Corporations are also reimagining their organisational strategies in line with the growing call for ESG in strategic and reporting considerations. From carbon neutrality to water-positive; the switch to renewables and waste management, and the focus on green supply chains – commitments are manifold and encouraging.

Socio-economic parameters like poverty alleviation, access to clean water, and gender equality are increasingly woven into ESG strategies today, which reflect the wider expectations of communities and stakeholders.

Evolving expectations: Stakeholder demands on Indian enterprises

Corporate jumpstart on ESG has not evolved organically, but rather in response to rising pressures from immediate stakeholders, comprising investors, customers and employees and regulators. Investors today demand greater accountability and transparency in ESG performance as they believe companies with strong ESG are less risky and better positioned for resilience and growth.

Integration of ESG into frameworks and governance: A technology-perspective

Integrating ESG into core business strategy requires a holistic approach. This includes embedding ESG metrics into enterprise risk management frameworks, aligning governance structures with sustainability objectives, and leveraging key performance indicators (KPIs) to track progress.

The game-changers here are advanced technologies like AI, blockchain, and IoT. Technologies have the potential to impact key sustainability areas – for example the reduction of global emissions by 20% – thereby providing a robust foundation for compliance and innovation. Low-hanging fruits include:

-AI-based analytics to enable real-time tracking and monitoring of ESG metrics.
-AI-enabled dashboards for automated ESG data visualisation, reporting and trend analysis.
-Blockchain for tamper-proof, real-time ESG compliance and audit trails.
– IoT devices to monitor resources at every stage of the production and logistics lifecycle and ensure that sustainability targets are met.
– Big data analytics to benchmark ESG performance and uncover actionable insights.

Redefining leadership: The role of boards and decision-makers in ESG success

Scaling ESG impact requires proactive governance. Boards and decision-makers need to take the lead on ESG and positioning it as a business imperative.
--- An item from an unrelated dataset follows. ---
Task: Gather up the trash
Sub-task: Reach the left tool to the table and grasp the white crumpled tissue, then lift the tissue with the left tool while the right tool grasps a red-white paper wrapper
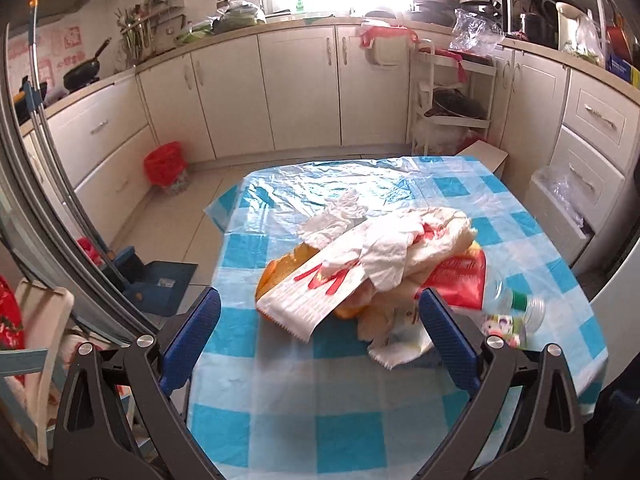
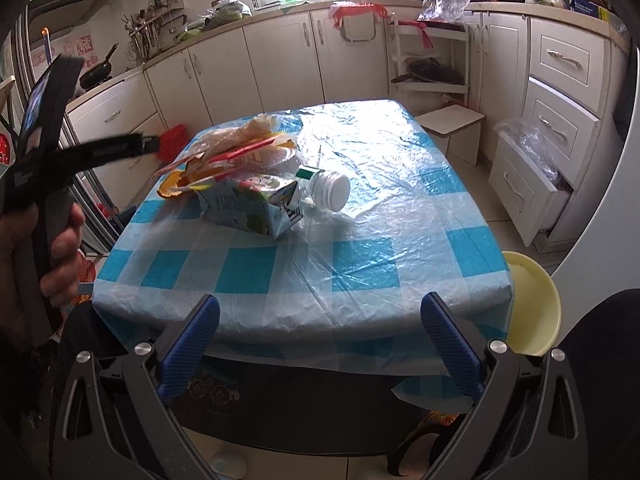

They need to engage systemically with value chains and ensure that everyone in the organisation actively supports ESG initiatives.

ESG risks are of utmost urgency as pressures, both globally and domestically, intensify. Indian boards must take swift and decisive action to inculcate ESG into their DNA. By embracing ESG as a defining force, enterprises can navigate risks and opportunities for sustainable and inclusive growth. The time to act is now.